*TASK ITEM:* Take each line in the entries below that holds "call" and show it.

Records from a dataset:
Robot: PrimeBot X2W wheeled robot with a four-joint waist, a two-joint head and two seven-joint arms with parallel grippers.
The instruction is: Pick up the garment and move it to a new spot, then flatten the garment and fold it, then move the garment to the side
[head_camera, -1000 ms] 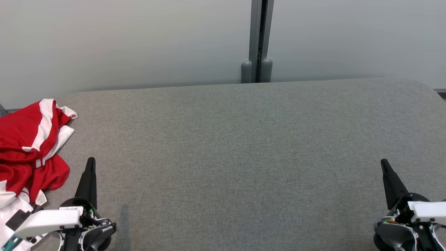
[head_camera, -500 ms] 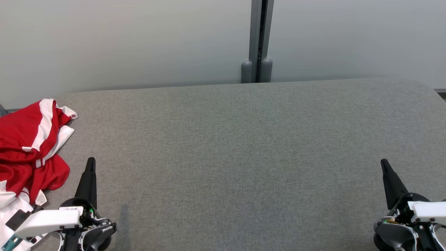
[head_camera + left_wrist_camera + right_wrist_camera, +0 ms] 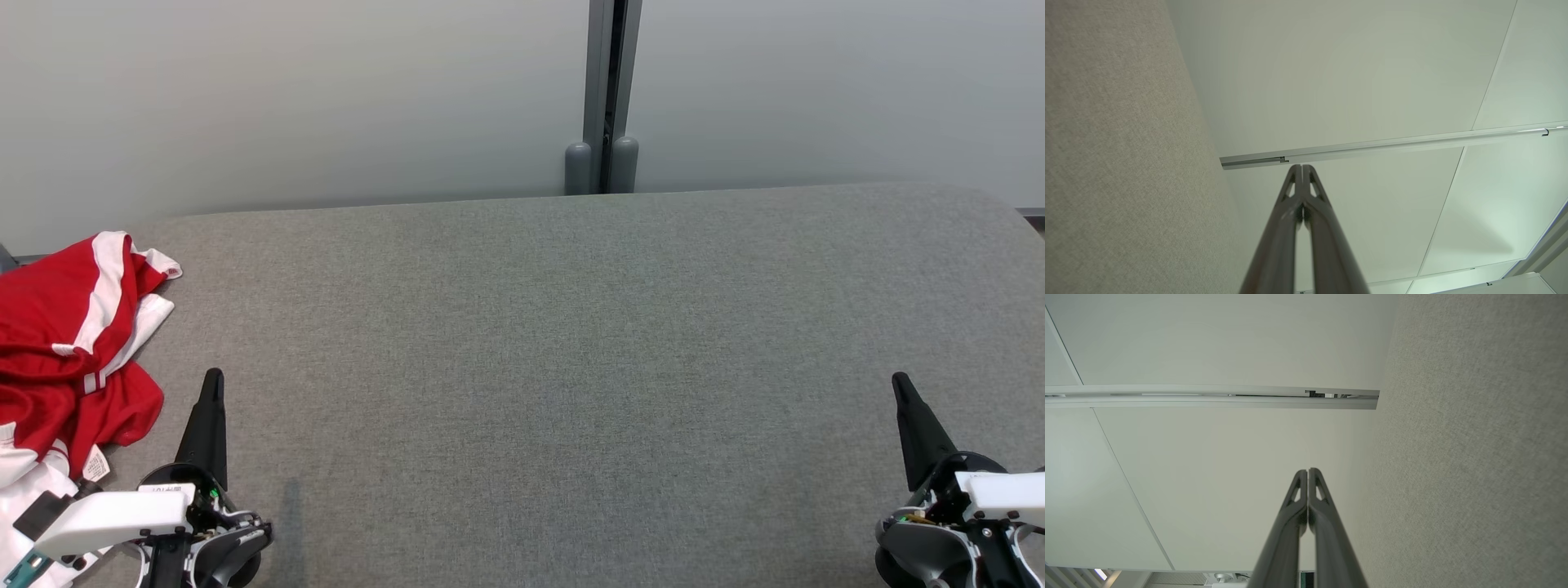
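Both jaws pressed together, gripping nothing. Left gripper (image 3: 214,377) is hovering low at the near left, right gripper (image 3: 900,380) at the near right, well apart. Red-and-white garment (image 3: 57,343) is lying crumpled on the grey table (image 3: 555,351), far left edge, just beside the left gripper.

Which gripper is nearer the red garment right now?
Left. The left gripper sits just beside the garment at the table's left edge, not touching it. The right gripper is far across the table, on the opposite side.
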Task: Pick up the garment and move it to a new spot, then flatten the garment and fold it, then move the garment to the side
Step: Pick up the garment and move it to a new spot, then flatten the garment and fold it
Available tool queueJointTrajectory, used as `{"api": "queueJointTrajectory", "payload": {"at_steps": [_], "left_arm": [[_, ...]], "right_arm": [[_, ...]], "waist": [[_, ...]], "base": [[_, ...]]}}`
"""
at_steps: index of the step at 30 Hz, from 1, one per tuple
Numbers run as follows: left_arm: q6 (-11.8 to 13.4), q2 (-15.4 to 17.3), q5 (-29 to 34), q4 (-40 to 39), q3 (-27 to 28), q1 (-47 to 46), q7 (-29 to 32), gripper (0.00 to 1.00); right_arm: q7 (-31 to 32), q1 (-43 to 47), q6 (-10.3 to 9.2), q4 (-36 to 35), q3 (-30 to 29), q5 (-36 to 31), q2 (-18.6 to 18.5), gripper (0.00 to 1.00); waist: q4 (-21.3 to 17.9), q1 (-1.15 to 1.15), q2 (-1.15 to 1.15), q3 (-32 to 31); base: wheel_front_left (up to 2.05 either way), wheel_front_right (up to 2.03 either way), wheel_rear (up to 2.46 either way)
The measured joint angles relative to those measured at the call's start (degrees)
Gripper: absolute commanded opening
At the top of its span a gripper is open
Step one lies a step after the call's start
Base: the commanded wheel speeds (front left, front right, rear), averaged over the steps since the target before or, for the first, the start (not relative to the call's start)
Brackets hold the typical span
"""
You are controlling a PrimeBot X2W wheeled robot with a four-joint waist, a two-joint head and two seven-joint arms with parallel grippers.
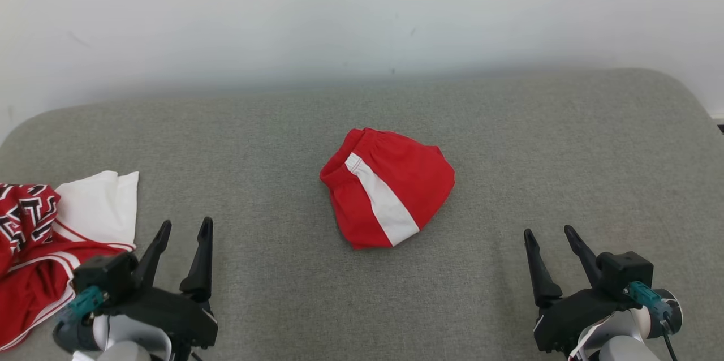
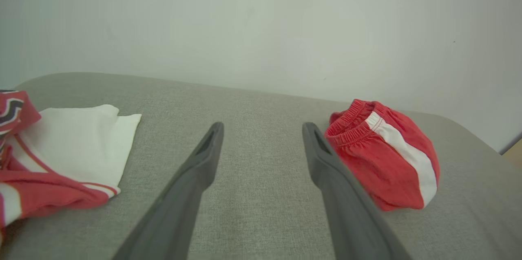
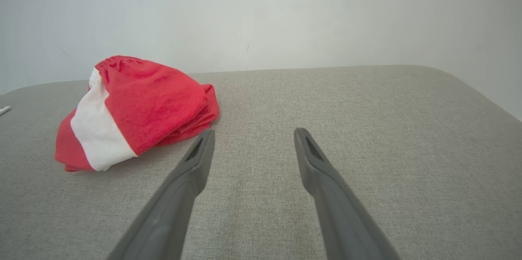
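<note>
The garment (image 1: 390,187) is a pair of red shorts with a white side stripe, bunched into a small heap in the middle of the grey cushioned surface (image 1: 509,140). It also lies to the right in the left wrist view (image 2: 387,158) and to the left in the right wrist view (image 3: 130,109). My left gripper (image 1: 185,226) rests open at the lower left, well short of the garment, with nothing between its fingers. My right gripper (image 1: 548,232) stands open at the lower right, also apart from the garment and holding nothing.
A pile of other clothes (image 1: 51,225), red and white with a dark pattern, lies at the left edge beside my left gripper (image 2: 263,127). A pale wall (image 1: 362,10) rises behind the surface. Bare cushion spreads to the right of the garment.
</note>
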Motion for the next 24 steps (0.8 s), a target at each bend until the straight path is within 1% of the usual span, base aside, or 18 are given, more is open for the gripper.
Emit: {"api": "queueJointTrajectory", "payload": {"at_steps": [2, 6, 11, 15, 19, 24], "left_arm": [[0.05, -0.49, 0.00, -0.04, 1.11, 1.30, -0.01, 1.00], [0.05, -3.31, 1.96, 0.60, 5.53, 3.21, -0.10, 1.00], [0.05, -4.78, 4.02, 0.96, 8.35, 3.48, -0.11, 1.00], [0.05, -6.14, 6.03, -0.33, 7.16, 3.15, -0.16, 1.00], [-0.11, -6.03, 6.81, -0.81, 4.00, 0.79, -0.15, 1.00], [-3.85, -7.61, 7.61, 0.70, 0.02, -6.52, 2.45, 1.00]], "right_arm": [[-0.14, -0.01, -0.29, -0.09, -0.44, 0.11, 0.25, 1.00], [-0.21, 0.00, -0.48, -0.13, -1.33, 0.55, 0.13, 1.00], [-0.23, -0.01, -0.51, -0.15, -1.34, 0.55, 0.18, 1.00], [-0.38, -0.23, -0.51, -0.12, -1.13, 0.54, 0.38, 1.00], [-0.38, -1.22, -0.43, 0.07, -0.16, 0.53, 0.92, 1.00], [-0.36, -1.80, -0.40, 0.18, 0.45, 0.46, 1.35, 1.00]], "waist": [[-0.36, 0.00, 0.00, 0.35], [-0.83, 0.01, 0.00, 1.04], [-0.85, 0.01, 0.00, 1.29], [-0.99, 0.00, 0.00, 1.36], [-1.81, 0.00, 0.00, 1.43], [-3.56, 0.00, 0.00, 1.78]], "base": [[0.00, 0.00, 0.00], [0.00, 0.00, 0.00], [0.00, 0.00, 0.00], [0.00, 0.00, 0.00], [0.00, 0.00, 0.00], [0.00, 0.00, 0.00]]}}
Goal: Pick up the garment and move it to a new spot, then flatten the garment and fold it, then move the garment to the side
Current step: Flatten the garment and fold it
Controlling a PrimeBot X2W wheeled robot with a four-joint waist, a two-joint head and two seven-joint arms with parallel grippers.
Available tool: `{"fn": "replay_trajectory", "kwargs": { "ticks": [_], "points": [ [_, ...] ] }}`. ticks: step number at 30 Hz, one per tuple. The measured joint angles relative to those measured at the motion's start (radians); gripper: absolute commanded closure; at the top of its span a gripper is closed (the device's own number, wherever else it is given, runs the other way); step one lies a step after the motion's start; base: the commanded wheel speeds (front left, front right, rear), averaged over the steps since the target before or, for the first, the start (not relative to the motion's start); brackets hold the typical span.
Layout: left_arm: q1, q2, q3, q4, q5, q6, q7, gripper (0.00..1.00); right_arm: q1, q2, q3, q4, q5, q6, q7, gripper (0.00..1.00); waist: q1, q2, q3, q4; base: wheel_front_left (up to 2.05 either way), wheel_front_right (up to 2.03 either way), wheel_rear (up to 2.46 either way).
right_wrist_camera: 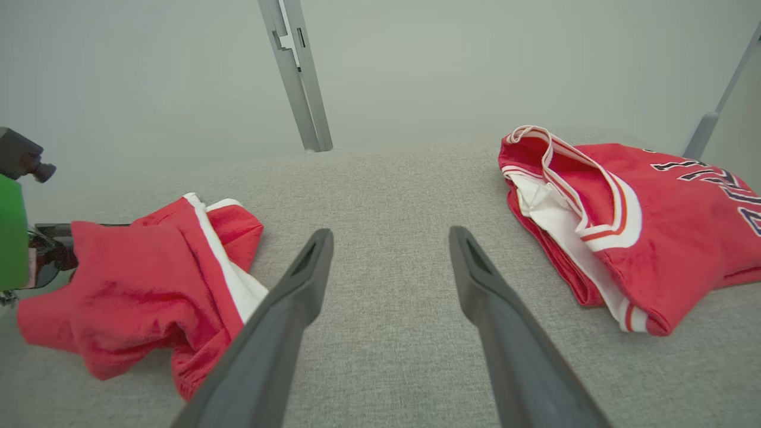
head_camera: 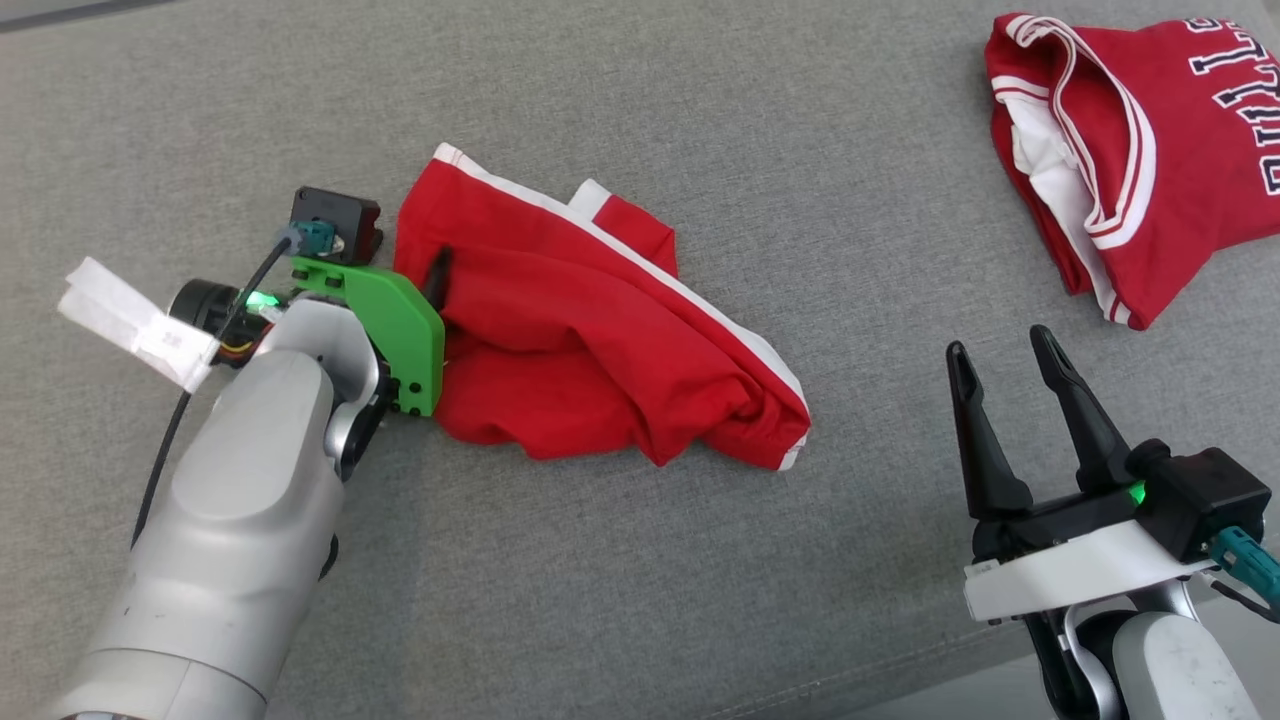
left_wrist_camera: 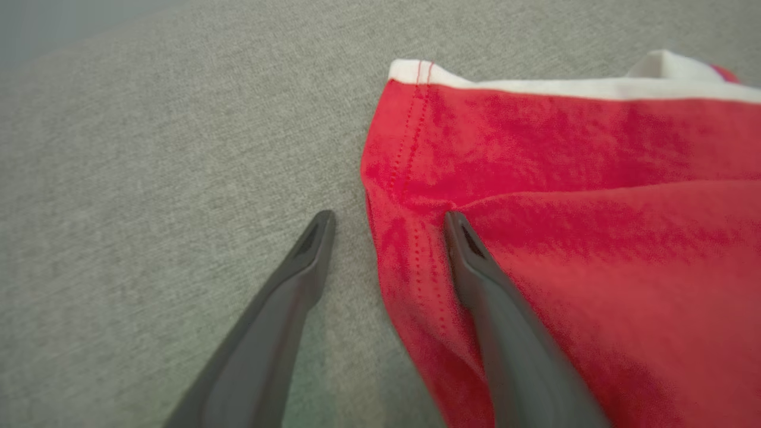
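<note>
Grey woven cloth is covering the desk (head_camera: 640, 560), and the garment (head_camera: 600, 330), red shorts with a white side stripe, is lying crumpled right at your left gripper (left_wrist_camera: 386, 223). Its jaws are standing open and straddling the stitched edge: one finger is sitting on bare grey, the other is resting on top of the red cloth. I'm guessing it's going to handle light, soft and floppy, so it'll be sagging and dragging once lifted. That doubled edge between the jaws is looking like the firmest bite. Your right gripper (head_camera: 1000, 345) is hovering with jaws wide and holding nothing, the shorts well off to its left and a red jersey (head_camera: 1130, 170) lying beyond it to the right.
</note>
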Motion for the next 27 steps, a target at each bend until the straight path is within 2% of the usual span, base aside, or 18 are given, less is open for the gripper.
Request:
{"fn": "replay_trajectory", "kwargs": {
  "ticks": [1,6,9,13,16,21,27],
  "points": [
    [-0.014,0.002,-0.008,0.017,0.0,-0.005,0.007,1.0,-0.002,0.003,-0.001,0.002,0.0,0.0,-0.001,0.0,0.0,0.0,0.006,-0.006,0.0,0.0,0.0],
    [-0.032,-0.004,-0.04,0.042,0.012,-0.018,-0.035,1.0,-0.003,0.005,-0.014,0.01,-0.003,0.0,-0.004,0.0,0.0,0.0,0.01,-0.006,0.0,0.0,0.0],
    [-0.032,-0.005,-0.043,0.028,0.021,-0.006,-0.096,1.0,-0.003,0.007,-0.019,0.011,-0.004,0.0,-0.004,0.0,0.0,0.0,0.004,0.011,0.0,0.0,0.0],
    [0.011,0.0,-0.035,-0.066,0.015,0.01,-0.161,1.0,0.0,0.005,-0.038,0.009,-0.012,0.0,0.001,0.0,0.0,0.0001,-0.014,0.046,0.0,0.0,0.0],
    [0.114,0.027,-0.029,-0.172,0.003,0.031,-0.176,1.0,0.012,0.005,-0.055,0.004,-0.014,0.0,0.01,0.0,0.0,0.0,-0.03,0.077,0.0,0.0,0.0],
    [0.367,0.1,0.004,-0.414,-0.039,0.113,-0.151,1.0,0.036,0.007,-0.071,-0.008,-0.021,0.0,0.029,0.0,0.0,0.0,-0.072,0.121,0.0,0.0,0.0],
    [0.619,0.128,0.024,-0.622,-0.094,0.195,-0.1,1.0,0.061,0.008,-0.078,-0.035,-0.022,0.0,0.053,0.0,0.0,0.0,-0.119,0.165,0.0,0.0,0.0]
  ]
}}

*ANSWER BELOW:*
The measured joint angles relative to those measured at the call's start (degrees)
Step one lies a step after the call's start
Base: the commanded wheel speeds (front left, front right, rear), averaged over the steps since the target before or, for the first, the start (not relative to the call's start)

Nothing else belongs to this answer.